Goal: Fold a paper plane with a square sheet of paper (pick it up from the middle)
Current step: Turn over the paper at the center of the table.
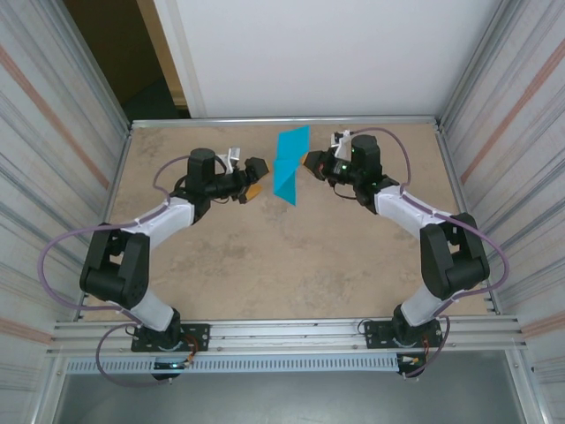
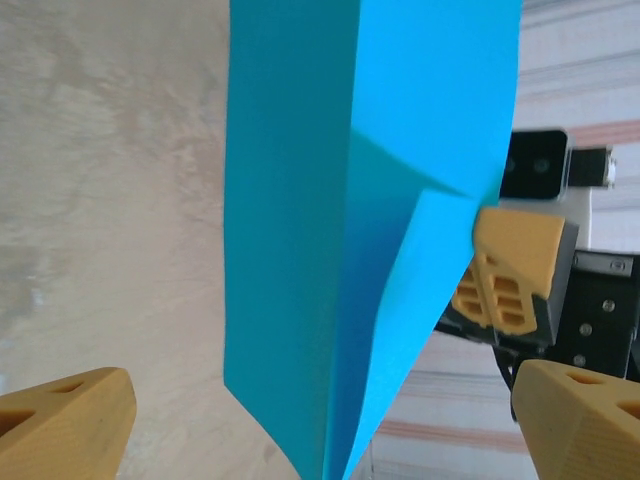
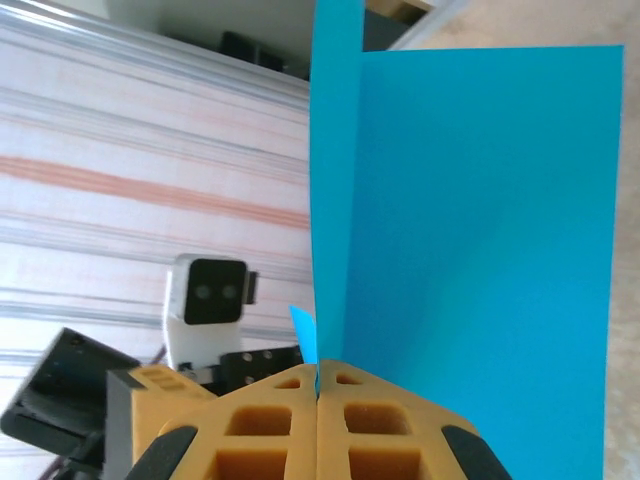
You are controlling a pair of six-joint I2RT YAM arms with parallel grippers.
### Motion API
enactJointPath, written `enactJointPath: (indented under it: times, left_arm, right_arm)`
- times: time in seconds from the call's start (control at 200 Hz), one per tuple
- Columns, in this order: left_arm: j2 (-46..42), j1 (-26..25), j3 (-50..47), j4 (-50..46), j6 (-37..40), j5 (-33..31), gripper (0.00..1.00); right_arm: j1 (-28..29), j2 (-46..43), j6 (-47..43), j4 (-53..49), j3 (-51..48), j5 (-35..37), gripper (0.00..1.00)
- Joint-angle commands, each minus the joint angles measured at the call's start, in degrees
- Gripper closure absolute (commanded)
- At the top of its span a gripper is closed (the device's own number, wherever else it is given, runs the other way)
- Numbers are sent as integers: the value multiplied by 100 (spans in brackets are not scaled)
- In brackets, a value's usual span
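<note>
The tabletop [image 1: 265, 265] carries nothing but the two arms, which reach in from either side and meet over its far middle. The left arm [image 1: 150, 230] bends in from the left and the right arm [image 1: 424, 221] from the right. Between them the paper [image 1: 291, 168] is held upright in the air, off the tabletop, and is no longer a flat square. It is creased along a centre line, with two panels standing at an angle to each other. From the right wrist, one panel [image 3: 480, 250] shows a straight, square-cornered edge. From the left wrist, a slanted flap lies folded over the paper's face and the sheet narrows to a point at the bottom. The right pincer [image 1: 309, 161] is pressed together and pinches the paper at its crease. The left pincer [image 1: 258, 178] stands spread, its fingers [image 2: 60, 425] well apart on either side of the paper's lower tip and touching nothing. I judge the work about midway. The centre crease and at least one slanted fold are in, but the square edge suggests the nose is not fully shaped and the wings are not yet turned down. Whether a matching flap lies on the hidden face I cannot tell.
</note>
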Motion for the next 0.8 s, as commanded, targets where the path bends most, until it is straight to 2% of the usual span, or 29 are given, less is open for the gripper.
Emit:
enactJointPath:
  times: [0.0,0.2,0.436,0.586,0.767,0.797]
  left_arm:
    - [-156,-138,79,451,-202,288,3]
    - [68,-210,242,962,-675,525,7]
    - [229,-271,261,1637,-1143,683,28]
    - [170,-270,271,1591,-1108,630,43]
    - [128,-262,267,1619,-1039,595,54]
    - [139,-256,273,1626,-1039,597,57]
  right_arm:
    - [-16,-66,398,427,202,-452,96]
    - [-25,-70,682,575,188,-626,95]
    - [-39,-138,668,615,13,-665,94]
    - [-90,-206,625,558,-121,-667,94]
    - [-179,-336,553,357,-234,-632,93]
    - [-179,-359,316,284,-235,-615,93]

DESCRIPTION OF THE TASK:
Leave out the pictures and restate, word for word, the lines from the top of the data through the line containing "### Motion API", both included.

TASK RESPONSE:
Goal: Fold a paper plane with a square sheet of paper (pick it up from the middle)
Current step: Turn over the paper at the center of the table.
You are controlling a pair of six-joint I2RT YAM arms with parallel grippers.
### Motion API

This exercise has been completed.